Lo habían detenido durante un acto de protesta en la Universidad de Lisboa y la PIDE lo había obligado a comerse sus lentes rotas. Los cirujanos lograron salvarlo después de cuatro horas de quirófano. La nota oficial lo despachó como una tentativa de suicidio.
Sucedió poco antes del asesinato de Humberto Delgado, pero hoy la escena de ese chico torturado y aterrado regresa con nitidez, como una imagen conocida. Las falsas tentativas de suicidio también fueron una coartada habitual en la España de Franco. Los regímenes totalitarios no suelen tener imaginación.
Mis recuerdos siguen vericuetos misteriosos y, rodeado por la asepsia de un hotel, me pregunto cómo ha vuelto este episodio a mi cabeza.
La memoria es como una linterna con las pilas casi gastadas. Trajinas a oscuras por el pasado, sin saber con qué tropiezas, hasta que de repente su luz oscilante alumbra algo y desvela la naturaleza del lugar al que acabas de entrar. A veces, para terminar descubriendo que ya habías estado antes allí.
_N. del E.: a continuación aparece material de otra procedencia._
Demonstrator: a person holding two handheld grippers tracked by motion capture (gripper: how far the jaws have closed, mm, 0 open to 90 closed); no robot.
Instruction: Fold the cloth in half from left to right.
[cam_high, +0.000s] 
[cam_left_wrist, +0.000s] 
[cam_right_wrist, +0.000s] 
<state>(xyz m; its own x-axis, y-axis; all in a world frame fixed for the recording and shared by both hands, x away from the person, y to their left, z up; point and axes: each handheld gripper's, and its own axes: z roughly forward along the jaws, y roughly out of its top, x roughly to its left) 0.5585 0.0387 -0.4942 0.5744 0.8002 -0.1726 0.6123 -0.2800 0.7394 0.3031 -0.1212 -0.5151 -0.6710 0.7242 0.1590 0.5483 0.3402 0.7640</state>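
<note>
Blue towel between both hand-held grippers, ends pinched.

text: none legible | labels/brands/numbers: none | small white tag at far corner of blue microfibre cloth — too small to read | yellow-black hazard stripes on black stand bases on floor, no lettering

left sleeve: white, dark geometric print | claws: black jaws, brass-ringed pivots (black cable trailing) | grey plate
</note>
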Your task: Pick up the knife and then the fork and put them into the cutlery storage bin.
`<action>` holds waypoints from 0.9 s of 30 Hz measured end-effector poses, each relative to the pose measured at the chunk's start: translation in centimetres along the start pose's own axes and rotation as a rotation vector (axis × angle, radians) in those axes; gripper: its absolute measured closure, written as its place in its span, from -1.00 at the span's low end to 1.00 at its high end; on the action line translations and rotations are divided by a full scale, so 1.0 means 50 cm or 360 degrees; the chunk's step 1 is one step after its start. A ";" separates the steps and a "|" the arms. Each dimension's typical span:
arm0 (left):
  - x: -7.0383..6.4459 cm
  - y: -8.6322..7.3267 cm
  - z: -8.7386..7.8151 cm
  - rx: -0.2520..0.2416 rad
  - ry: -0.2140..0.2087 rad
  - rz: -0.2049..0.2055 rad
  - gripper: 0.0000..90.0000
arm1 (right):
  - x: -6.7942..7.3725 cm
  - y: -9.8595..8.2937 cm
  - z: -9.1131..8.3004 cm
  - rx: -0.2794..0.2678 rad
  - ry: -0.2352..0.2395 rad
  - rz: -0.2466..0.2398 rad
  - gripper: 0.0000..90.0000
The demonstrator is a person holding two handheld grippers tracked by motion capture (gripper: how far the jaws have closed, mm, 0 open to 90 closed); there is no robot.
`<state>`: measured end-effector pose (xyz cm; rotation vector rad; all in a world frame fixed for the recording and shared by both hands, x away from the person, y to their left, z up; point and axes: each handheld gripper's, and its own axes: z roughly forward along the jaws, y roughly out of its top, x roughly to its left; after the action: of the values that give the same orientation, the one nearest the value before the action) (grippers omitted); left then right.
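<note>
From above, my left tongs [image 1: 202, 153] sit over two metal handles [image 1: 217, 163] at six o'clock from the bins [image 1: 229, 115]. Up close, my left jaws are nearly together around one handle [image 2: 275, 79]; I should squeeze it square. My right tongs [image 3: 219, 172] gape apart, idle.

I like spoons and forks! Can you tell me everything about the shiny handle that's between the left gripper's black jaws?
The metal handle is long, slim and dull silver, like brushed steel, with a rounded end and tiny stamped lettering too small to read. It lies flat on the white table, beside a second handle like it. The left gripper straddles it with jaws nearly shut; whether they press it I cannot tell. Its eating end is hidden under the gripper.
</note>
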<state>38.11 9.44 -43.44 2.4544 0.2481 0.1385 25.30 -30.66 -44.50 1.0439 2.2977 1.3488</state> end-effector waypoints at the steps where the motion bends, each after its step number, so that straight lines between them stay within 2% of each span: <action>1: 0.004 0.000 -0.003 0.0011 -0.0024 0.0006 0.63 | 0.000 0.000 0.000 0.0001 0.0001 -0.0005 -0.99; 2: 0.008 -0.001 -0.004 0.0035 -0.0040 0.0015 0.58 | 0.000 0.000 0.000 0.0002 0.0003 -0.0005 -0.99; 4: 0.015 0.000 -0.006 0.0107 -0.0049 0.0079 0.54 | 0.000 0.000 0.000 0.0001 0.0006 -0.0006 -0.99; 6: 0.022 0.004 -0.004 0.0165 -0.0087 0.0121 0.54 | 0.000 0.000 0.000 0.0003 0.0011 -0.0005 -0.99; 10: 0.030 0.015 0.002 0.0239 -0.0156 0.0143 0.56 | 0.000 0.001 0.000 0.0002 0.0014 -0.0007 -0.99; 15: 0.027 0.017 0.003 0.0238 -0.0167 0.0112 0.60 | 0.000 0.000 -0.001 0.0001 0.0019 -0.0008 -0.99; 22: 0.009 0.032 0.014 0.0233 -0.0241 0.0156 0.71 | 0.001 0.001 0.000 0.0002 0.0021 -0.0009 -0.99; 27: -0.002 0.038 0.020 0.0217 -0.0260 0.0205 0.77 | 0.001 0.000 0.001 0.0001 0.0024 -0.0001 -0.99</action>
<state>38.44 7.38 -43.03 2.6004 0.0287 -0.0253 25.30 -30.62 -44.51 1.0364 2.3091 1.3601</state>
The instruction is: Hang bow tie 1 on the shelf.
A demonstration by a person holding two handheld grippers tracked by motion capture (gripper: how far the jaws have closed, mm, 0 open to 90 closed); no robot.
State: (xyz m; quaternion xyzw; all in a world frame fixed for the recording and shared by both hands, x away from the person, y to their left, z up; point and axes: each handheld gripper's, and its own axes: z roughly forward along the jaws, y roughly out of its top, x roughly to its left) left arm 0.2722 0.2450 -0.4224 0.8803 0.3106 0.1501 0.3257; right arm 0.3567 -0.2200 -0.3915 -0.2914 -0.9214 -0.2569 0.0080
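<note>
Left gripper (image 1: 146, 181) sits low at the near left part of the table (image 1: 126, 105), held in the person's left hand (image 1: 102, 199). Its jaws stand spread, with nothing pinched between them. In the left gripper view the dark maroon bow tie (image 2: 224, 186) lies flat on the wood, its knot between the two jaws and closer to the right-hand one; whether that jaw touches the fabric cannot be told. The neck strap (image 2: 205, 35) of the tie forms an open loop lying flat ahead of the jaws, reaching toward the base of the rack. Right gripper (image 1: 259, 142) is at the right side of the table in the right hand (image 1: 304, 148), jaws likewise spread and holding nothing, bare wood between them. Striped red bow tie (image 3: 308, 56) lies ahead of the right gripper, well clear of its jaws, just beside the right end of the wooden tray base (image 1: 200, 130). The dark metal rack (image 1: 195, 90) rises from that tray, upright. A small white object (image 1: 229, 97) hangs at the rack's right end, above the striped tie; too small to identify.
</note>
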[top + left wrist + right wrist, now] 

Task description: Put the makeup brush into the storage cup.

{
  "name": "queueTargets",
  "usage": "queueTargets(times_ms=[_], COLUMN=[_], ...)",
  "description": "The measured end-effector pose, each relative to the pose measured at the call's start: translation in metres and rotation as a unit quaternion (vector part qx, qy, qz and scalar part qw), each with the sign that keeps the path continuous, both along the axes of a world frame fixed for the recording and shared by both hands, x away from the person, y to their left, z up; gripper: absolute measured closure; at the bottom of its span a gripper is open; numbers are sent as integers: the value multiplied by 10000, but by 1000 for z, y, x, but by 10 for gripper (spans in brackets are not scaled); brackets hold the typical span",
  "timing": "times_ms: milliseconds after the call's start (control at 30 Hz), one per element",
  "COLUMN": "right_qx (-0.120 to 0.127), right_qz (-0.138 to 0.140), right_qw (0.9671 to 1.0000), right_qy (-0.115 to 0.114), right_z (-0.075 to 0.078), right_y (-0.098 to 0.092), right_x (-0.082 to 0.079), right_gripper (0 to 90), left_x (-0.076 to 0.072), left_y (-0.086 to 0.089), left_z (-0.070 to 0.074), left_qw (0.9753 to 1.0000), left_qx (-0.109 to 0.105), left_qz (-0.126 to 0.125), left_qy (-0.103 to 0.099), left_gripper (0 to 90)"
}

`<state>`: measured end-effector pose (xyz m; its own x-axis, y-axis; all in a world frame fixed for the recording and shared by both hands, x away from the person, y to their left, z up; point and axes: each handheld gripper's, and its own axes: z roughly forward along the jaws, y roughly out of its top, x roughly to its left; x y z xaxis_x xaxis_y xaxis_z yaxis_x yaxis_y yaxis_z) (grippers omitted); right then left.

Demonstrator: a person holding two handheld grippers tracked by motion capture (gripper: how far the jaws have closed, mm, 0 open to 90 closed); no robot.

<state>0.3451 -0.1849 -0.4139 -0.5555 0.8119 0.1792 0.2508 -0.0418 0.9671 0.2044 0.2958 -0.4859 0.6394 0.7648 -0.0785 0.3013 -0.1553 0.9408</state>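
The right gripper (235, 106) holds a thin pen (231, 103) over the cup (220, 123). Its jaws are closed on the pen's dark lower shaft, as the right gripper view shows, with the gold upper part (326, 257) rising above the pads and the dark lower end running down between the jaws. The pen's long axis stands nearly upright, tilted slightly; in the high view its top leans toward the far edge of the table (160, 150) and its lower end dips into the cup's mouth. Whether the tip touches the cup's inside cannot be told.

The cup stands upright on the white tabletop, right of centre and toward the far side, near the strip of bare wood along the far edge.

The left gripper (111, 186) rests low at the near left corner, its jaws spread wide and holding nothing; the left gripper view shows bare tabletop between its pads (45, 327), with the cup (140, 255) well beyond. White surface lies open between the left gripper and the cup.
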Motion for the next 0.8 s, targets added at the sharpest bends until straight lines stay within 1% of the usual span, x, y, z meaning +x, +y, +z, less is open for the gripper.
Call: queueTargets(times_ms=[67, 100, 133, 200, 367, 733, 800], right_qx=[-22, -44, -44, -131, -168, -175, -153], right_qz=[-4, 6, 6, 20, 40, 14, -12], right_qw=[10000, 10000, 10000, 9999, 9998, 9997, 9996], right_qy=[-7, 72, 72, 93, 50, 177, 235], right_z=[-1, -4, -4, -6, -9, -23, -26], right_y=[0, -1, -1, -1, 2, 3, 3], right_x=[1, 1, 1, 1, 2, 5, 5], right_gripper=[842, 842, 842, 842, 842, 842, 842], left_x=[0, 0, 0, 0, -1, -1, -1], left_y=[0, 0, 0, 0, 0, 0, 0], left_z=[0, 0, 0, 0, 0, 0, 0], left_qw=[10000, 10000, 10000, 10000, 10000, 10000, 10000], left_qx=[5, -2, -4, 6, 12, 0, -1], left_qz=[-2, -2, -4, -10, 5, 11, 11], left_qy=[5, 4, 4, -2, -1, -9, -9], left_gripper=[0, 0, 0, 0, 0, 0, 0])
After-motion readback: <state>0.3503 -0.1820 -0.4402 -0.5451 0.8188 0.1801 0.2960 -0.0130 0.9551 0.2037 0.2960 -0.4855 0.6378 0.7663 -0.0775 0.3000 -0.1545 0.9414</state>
El retorno a La Raya me ha hecho regresar a ese instante en que la linterna iluminó la verdadera naturaleza de Salazar: la foto fija del muchacho tragándose los cristales de sus gafas. Absortos en nuestro silencio, los españoles ignorábamos que nuestros vecinos estaban tan solos y tan asustados como nosotros.
Ahora algo tan obvio me produce cierta vergüenza. Sobre todo, porque fue un descubrimiento casual. Deambulaba entre viejos documentos y apareció aquel correo interno del embajador español en Lisboa, con el sello de «Reservado», mencionando el inverosímil intento de suicidio del estudiante. Podía haberme pasado inadvertido, pero ahí estaba, narrado en la prosaica jerga oficial. La misma que he vuelto a ver en el dosier de Humberto Delgado. Y de nuevo imagino al muchacho obligado por su cuadrilla de verdugos a tragarse sus lentes troceadas. O quizás es verdad que intentó matarse, horrorizado ante la certeza de la tortura.
Nunca olvidaré esa imagen, como tampoco olvidaré los testimonios de los presos de Caxias, casi idénticos a los de quienes pasaron por nuestra Dirección General de Seguridad.
El relato del muchacho que se tragó los cristales y el del abuelo de Catarina y su suicidio, real o inventado, son el mismo. Es la historia de esos interminables años de niebla en los que, a ambos lados de La Raya, compartíamos el silencio y el miedo como el que sufre una maldición bíblica.